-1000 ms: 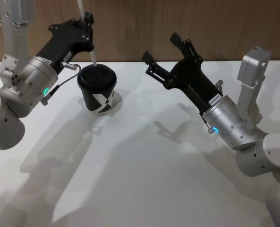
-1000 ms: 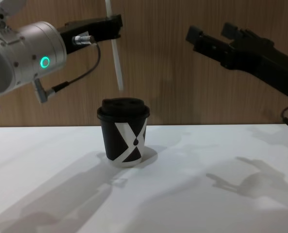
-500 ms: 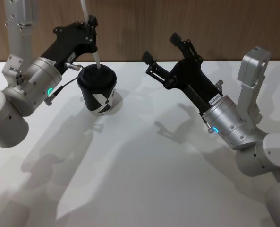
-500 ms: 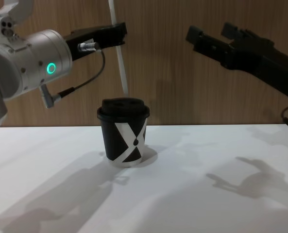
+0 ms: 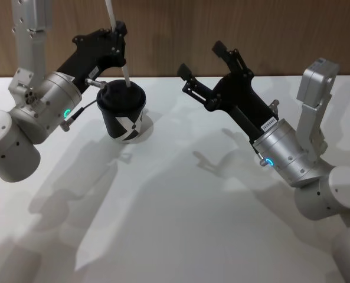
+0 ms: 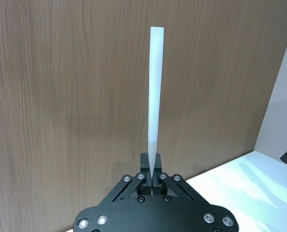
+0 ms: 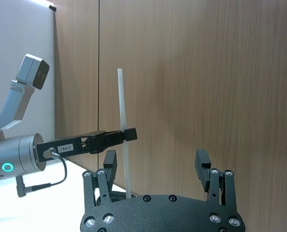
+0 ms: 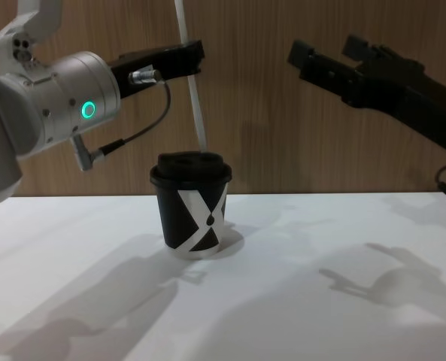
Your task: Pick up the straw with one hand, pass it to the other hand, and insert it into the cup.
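A: Start on the left. What's different from a second ago?

B: The left gripper (image 8: 196,59) has carried the straw (image 8: 193,83) rightward and a little down. A second ago its lower end hung in the air to the left of the cup's lid; now, from the chest, it sits right at the lid's top, near the middle. The jaws are clamped on the straw partway up its length, and it stands nearly upright, tilted slightly.

A: Is it in the cup (image 8: 191,204) yet?

B: I can't tell whether the tip has entered the lid opening or only touches the top. From the head, the straw (image 5: 120,44) meets the lid of the cup (image 5: 122,111) on its far side.

A: And the cup itself?

B: Same place, upright on the white table (image 5: 180,194), left of centre toward the far edge.

A: The right side?

B: The right gripper (image 5: 201,61) hasn't moved; it hangs in the air well right of the cup, jaws spread wide and holding nothing.

A: So where does that leave the task?

B: My judgement: the handover is done and alignment is about finished. What's left is a straight push down, then letting go.
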### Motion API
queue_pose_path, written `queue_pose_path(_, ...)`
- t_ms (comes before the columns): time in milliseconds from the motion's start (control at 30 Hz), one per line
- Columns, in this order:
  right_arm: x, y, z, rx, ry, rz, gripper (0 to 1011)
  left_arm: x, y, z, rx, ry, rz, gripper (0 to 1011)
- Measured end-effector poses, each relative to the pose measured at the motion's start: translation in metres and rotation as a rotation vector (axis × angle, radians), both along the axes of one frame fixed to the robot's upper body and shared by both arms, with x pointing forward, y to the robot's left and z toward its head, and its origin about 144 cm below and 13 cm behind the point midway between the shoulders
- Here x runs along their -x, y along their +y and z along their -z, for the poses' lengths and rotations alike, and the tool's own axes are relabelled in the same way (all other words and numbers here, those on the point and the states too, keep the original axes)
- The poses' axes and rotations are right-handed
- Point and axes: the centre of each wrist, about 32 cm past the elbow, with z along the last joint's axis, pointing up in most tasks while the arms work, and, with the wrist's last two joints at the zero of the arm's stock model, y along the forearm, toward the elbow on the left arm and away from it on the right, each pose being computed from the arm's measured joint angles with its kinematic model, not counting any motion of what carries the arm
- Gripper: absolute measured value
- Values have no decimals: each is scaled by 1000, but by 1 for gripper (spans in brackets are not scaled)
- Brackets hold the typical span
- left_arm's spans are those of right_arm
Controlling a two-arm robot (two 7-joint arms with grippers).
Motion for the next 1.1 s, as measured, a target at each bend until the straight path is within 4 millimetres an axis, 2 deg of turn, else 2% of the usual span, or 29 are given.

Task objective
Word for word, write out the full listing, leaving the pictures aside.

Output for this exercise
-1000 ms: 
-1000 ms: 
-500 ms: 
-500 ms: 
+0 ms: 
+0 ms: 
+0 ms: 
+0 ms: 
Your task: Pick up the straw with one hand, pass it to the other hand, and insert it into the cup.
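A: Start on the left. What's different from a second ago?

B: The left gripper (image 8: 196,59) has carried the straw (image 8: 193,83) rightward and a little down. A second ago its lower end hung in the air to the left of the cup's lid; now, from the chest, it sits right at the lid's top, near the middle. The jaws are clamped on the straw partway up its length, and it stands nearly upright, tilted slightly.

A: Is it in the cup (image 8: 191,204) yet?

B: I can't tell whether the tip has entered the lid opening or only touches the top. From the head, the straw (image 5: 120,44) meets the lid of the cup (image 5: 122,111) on its far side.

A: And the cup itself?

B: Same place, upright on the white table (image 5: 180,194), left of centre toward the far edge.

A: The right side?

B: The right gripper (image 5: 201,61) hasn't moved; it hangs in the air well right of the cup, jaws spread wide and holding nothing.

A: So where does that leave the task?

B: My judgement: the handover is done and alignment is about finished. What's left is a straight push down, then letting go.
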### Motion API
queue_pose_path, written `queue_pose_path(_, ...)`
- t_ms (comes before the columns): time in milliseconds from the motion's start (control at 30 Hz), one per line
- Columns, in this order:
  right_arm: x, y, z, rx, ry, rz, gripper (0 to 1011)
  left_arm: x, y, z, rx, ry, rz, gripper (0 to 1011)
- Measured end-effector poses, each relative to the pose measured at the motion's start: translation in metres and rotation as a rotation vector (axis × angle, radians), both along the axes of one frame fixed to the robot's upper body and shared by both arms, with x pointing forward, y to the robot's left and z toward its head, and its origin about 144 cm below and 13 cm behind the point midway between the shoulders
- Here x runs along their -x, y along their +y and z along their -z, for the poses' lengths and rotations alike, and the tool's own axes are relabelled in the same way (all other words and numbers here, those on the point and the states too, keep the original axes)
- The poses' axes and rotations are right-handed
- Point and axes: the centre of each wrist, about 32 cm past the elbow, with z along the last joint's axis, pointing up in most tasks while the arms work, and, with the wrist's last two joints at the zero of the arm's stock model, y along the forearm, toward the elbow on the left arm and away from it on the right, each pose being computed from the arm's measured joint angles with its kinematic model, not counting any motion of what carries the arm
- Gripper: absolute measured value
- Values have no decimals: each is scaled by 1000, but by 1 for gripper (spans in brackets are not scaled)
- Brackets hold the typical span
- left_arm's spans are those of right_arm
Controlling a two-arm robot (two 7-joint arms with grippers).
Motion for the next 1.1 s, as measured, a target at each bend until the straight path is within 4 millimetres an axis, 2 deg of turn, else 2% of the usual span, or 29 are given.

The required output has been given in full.